Probabilistic Reasoning In Intelligent Systems written by Judea Pearl and has been published by Morgan Kaufmann this book supported file pdf, txt, epub, kindle and other format this book has been release on 1988-09 with Computers categories.


Probabilistic Reasoning in Intelligent Systems is a complete and accessible account of the theoretical foundations and computational methods that underlie plausible reasoning under uncertainty. The author provides a coherent explication of probability as a language for reasoning with partial belief and offers a unifying perspective on other AI approaches to uncertainty, such as the Dempster-Shafer formalism, truth maintenance systems, and nonmonotonic logic. The author distinguishes syntactic and semantic approaches to uncertainty--and offers techniques, based on belief networks, that provide a mechanism for making semantics-based systems operational.
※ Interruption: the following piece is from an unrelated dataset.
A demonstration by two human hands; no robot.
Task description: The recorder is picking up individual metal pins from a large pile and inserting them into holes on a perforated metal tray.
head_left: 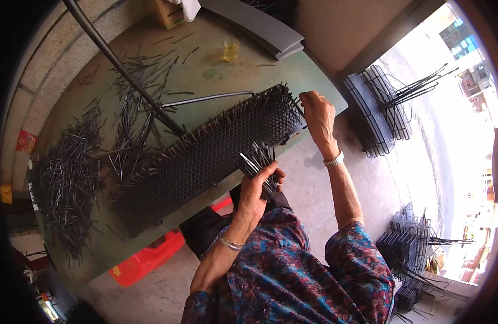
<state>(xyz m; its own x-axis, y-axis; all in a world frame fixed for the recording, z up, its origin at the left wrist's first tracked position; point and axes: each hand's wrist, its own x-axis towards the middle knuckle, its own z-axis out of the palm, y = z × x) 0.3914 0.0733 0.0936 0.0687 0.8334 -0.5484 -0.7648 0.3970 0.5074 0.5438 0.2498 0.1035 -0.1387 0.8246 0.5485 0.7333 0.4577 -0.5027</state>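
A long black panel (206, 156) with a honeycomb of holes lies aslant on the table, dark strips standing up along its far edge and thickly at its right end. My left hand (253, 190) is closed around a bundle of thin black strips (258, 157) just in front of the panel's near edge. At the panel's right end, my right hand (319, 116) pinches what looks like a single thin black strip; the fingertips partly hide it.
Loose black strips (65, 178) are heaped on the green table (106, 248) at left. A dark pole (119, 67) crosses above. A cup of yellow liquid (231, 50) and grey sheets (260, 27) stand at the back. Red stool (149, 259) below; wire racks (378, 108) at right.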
Specifically, network-propagation techniques serve as a mechanism for combining the theoretical coherence of probability theory with modern demands of reasoning-systems technology: modular declarative inputs, conceptually meaningful inferences, and parallel distributed computation. Application areas include diagnosis, forecasting, image interpretation, multi-sensor fusion, decision support systems, plan recognition, planning, speech recognition--in short, almost every task requiring that conclusions be drawn from uncertain clues and incomplete information. Probabilistic Reasoning in Intelligent Systems will be of special interest to scholars and researchers in AI, decision theory, statistics, logic, philosophy, cognitive psychology, and the management sciences. Professionals in the areas of knowledge-based systems, operations research, engineering, and statistics will find theoretical and computational tools of immediate practical use. The book can also be used as an excellent text for graduate-level courses in AI, operations research, or applied probability.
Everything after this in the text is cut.